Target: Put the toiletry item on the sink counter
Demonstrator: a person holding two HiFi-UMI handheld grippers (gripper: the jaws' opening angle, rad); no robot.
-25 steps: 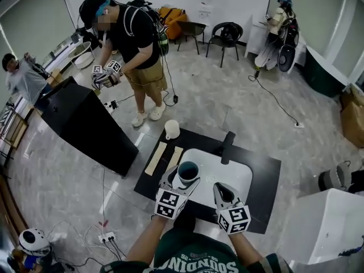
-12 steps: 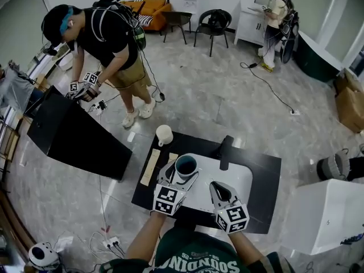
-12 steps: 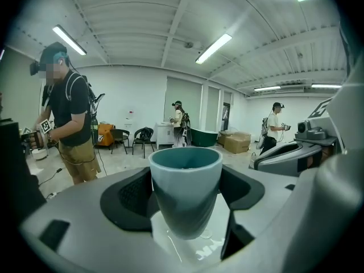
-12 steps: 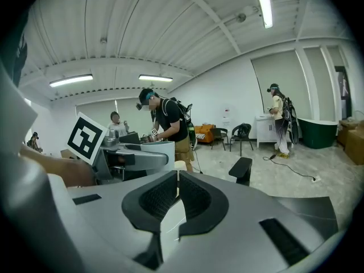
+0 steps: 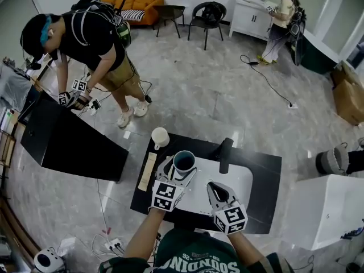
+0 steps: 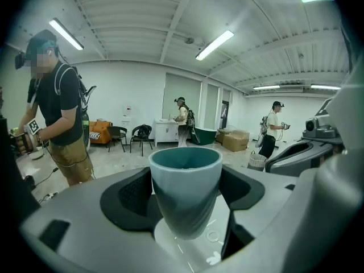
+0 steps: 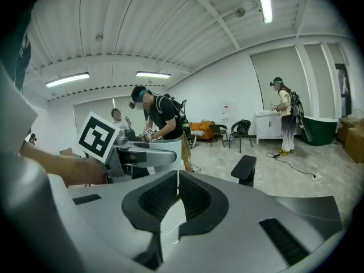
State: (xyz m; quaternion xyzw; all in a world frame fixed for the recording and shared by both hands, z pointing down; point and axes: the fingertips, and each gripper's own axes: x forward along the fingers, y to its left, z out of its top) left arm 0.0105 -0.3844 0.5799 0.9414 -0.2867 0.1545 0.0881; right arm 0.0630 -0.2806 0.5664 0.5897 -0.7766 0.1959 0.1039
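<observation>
A teal cup (image 5: 183, 162) stands upright between the fingers of my left gripper (image 5: 180, 169), which is shut on it over the far left corner of the white sink basin (image 5: 239, 180). In the left gripper view the cup (image 6: 186, 186) fills the gap between both black pads (image 6: 128, 193), with white basin showing below it; I cannot tell whether it touches. My right gripper (image 5: 215, 191) hovers over the basin's near side. Its jaws are shut with nothing between them (image 7: 176, 197). The basin is set in a black counter (image 5: 267, 195).
A white cup (image 5: 160, 136) stands on the counter's far left corner. A pale wooden strip (image 5: 147, 171) lies along its left edge, and a black faucet (image 5: 223, 152) rises behind the basin. A person (image 5: 91, 44) bends over a black stand (image 5: 62, 147) to the left.
My left gripper has carried the teal cup a little farther from me, toward the basin's far left corner. The right gripper has held its place. The person at the left has bent lower.
</observation>
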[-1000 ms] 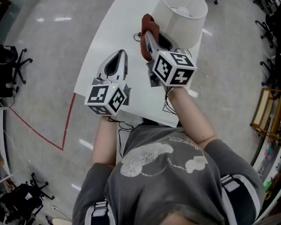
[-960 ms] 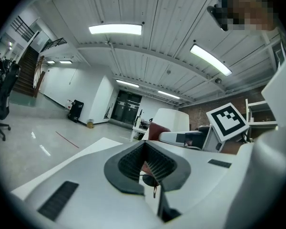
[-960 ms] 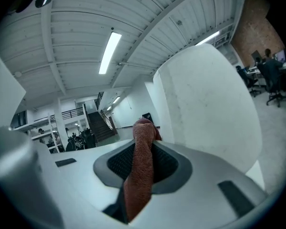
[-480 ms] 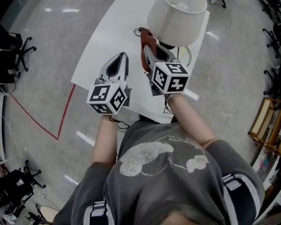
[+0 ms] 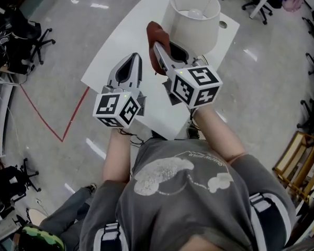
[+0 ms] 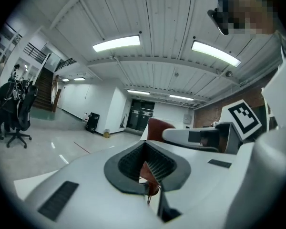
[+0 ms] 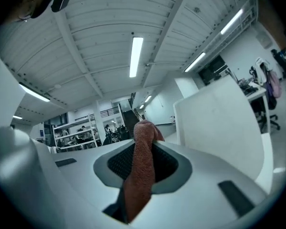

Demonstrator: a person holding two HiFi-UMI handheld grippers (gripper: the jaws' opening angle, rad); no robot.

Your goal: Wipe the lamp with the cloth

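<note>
A lamp with a white drum shade (image 5: 193, 20) stands at the far end of the white table (image 5: 120, 46); its dark base (image 5: 181, 52) shows under the shade. My right gripper (image 5: 158, 47) is shut on a red-brown cloth (image 5: 155, 35), which sticks up at the shade's left side, close to it. From the right gripper view the cloth (image 7: 140, 166) hangs between the jaws with the shade (image 7: 219, 123) just to the right. My left gripper (image 5: 134, 57) hovers over the table, left of the right one, jaws together and holding nothing.
Office chairs (image 5: 21, 30) stand on the floor at the left, where red tape lines (image 5: 68, 124) run. A wooden rack (image 5: 298, 161) is at the right. A person's leg (image 5: 68, 213) shows at the lower left.
The right gripper keeps the cloth at the shade's left side. The head view has swung, so table and floor sit differently. The left gripper holds its place.
</note>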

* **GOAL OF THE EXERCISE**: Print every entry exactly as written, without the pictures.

* **RESPONSE**:
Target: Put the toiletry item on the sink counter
Demonstrator: a person holding two HiFi-UMI handheld grippers (gripper: the jaws' opening angle, rad); no robot.
-25 steps: 
-12 steps: 
-12 steps: 
-12 steps: 
+0 steps: 
+0 steps: 
+0 steps: 
State: (xyz m; quaternion xyzw; all in a world frame fixed for the recording and shared by both hands, z pointing down; point and axes: the fingertips, and each gripper's own axes: x forward along the fingers, y to its left, z out of its top) left arm 0.0105 -0.3844 0.5799 0.9414 -0.2867 0.1545 0.0881; right arm 0.0630 -0.2806 0.5664 0.5897 -0.7766 0.1959 0.1039
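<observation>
A teal cup (image 5: 183, 162) stands upright between the fingers of my left gripper (image 5: 180, 169), which is shut on it over the far left corner of the white sink basin (image 5: 239, 180). In the left gripper view the cup (image 6: 186, 186) fills the gap between both black pads (image 6: 128, 193), with white basin showing below it; I cannot tell whether it touches. My right gripper (image 5: 215, 191) hovers over the basin's near side. Its jaws are shut with nothing between them (image 7: 176, 197). The basin is set in a black counter (image 5: 267, 195).
A white cup (image 5: 160, 136) stands on the counter's far left corner. A pale wooden strip (image 5: 147, 171) lies along its left edge, and a black faucet (image 5: 223, 152) rises behind the basin. A person (image 5: 91, 44) bends over a black stand (image 5: 62, 147) to the left.
My left gripper has carried the teal cup a little farther from me, toward the basin's far left corner. The right gripper has held its place. The person at the left has bent lower.
</observation>
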[-1000 ms] 
[-960 ms] 
[-960 ms] 
[-480 ms] 
[+0 ms] 
[+0 ms] 
[+0 ms] 

Demonstrator: a person holding two HiFi-UMI handheld grippers (gripper: the jaws' opening angle, rad); no robot.

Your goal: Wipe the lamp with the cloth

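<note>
A lamp with a white drum shade (image 5: 193, 20) stands at the far end of the white table (image 5: 120, 46); its dark base (image 5: 181, 52) shows under the shade. My right gripper (image 5: 158, 47) is shut on a red-brown cloth (image 5: 155, 35), which sticks up at the shade's left side, close to it. From the right gripper view the cloth (image 7: 140, 166) hangs between the jaws with the shade (image 7: 219, 123) just to the right. My left gripper (image 5: 134, 57) hovers over the table, left of the right one, jaws together and holding nothing.
Office chairs (image 5: 21, 30) stand on the floor at the left, where red tape lines (image 5: 68, 124) run. A wooden rack (image 5: 298, 161) is at the right. A person's leg (image 5: 68, 213) shows at the lower left.
The right gripper keeps the cloth at the shade's left side. The head view has swung, so table and floor sit differently. The left gripper holds its place.
</note>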

The output shown is complete.